= Blind mate connector =

Electrical connector type

A blind mate connector is a type of electrical connector that has a mating action that happens when sliding or snapping the plugs, without requiring wrenches or other tools. They have self-aligning features which allows a small misalignment when mating.

== Usage ==
Electrical blind mate connectors provide power or signal and are distinguished from other connectors in that they do not feature a rigid mechanical retention mechanism belonging to the interface itself, such as a threaded coupling nut on an SMA connector. They are typically used in a multi-pin arrangement between racks and panels, daughtercard to backplane, or similar applications where the connector is not mated by itself, but rather by the action of inserting the entire unit or module.

== Types ==
=== RF ===
Blind mate RF connectors are generally intended to be used without wrenches or other tools, but can come packaged in a multiport configuration that includes mounting hardware or provided as inserts in a circular connector such as a MIL-DTL-38999. Some examples of blind mate RF interfaces include BMA (OSP), BMMA (OSSP), SMP, SMPM, SMPS, and Planar Crown connectors.
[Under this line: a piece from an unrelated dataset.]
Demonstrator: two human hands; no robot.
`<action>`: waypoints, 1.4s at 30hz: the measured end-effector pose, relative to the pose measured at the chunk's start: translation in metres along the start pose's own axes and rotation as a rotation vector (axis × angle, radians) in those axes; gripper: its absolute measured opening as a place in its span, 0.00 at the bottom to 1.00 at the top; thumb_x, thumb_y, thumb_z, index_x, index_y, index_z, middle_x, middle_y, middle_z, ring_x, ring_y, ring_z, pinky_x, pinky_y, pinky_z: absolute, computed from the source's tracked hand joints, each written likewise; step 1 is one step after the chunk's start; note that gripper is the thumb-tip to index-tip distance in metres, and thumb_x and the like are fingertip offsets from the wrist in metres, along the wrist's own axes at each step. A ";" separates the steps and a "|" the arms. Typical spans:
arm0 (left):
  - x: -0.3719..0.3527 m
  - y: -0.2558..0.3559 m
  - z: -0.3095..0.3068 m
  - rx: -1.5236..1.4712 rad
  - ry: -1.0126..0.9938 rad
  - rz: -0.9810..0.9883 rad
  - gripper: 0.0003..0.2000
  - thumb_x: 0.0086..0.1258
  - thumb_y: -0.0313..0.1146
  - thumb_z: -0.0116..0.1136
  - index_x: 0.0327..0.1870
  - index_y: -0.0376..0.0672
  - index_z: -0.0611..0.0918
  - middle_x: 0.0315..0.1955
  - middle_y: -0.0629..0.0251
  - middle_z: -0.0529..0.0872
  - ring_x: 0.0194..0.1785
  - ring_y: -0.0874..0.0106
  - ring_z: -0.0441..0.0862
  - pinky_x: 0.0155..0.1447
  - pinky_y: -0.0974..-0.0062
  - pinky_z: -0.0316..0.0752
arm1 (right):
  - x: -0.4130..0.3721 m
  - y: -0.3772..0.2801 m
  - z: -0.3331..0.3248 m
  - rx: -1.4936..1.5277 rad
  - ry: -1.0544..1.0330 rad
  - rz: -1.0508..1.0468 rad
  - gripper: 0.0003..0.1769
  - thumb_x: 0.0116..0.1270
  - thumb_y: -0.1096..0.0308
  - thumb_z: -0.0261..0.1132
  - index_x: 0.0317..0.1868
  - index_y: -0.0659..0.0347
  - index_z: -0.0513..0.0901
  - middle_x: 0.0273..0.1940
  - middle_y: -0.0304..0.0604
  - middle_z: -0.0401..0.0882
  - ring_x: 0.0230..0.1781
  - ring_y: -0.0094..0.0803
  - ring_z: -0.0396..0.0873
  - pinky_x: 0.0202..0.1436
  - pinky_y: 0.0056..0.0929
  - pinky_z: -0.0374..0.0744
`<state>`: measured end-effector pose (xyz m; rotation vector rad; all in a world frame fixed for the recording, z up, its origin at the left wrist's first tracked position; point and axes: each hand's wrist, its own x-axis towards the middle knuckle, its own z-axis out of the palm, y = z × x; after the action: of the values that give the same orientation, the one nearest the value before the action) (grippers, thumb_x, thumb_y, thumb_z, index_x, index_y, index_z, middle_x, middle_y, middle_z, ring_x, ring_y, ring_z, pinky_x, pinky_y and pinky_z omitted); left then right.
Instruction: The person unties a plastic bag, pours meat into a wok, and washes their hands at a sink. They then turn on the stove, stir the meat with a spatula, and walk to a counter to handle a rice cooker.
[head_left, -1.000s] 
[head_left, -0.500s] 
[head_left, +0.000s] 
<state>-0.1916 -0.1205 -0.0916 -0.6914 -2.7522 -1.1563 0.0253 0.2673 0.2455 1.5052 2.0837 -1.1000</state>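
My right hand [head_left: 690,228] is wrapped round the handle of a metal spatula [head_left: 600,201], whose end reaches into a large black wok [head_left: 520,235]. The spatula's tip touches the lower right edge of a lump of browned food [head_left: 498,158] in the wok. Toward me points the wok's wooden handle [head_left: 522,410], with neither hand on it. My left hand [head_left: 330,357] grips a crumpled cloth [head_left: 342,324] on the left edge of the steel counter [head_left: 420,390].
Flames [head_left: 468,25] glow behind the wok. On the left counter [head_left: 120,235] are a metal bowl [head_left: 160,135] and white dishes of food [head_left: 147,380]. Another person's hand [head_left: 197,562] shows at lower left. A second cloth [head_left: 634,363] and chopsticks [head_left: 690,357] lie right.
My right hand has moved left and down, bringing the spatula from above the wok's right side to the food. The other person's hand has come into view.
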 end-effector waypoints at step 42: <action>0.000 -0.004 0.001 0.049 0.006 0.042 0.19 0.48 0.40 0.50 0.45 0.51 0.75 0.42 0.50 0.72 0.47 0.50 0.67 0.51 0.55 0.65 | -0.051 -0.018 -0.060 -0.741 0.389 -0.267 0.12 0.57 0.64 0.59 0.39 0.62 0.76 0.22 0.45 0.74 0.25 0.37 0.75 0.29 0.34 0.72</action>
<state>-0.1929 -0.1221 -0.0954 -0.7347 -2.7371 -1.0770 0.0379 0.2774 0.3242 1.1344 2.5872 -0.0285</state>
Certain styles of blind mate RF connectors feature a detent or undercut to allow for the mating connector to snap into, improving retention. These styles are typically used when the mate is a cable connector and might see a significant force that would normally demate the connection. Other configurations feature a smooth bore into which the mate simply slides to connect. These arrangements are more commonly found in board to board connections, where they are mated with a female to female "bullet" adapter, and no significant force is present to demate the connection.

=== Optical ===
Optical signals can also be connected using blind mate connectors providing the capability to link fibre optics on a plug-in card to an optical backplane, or through an optical midplane.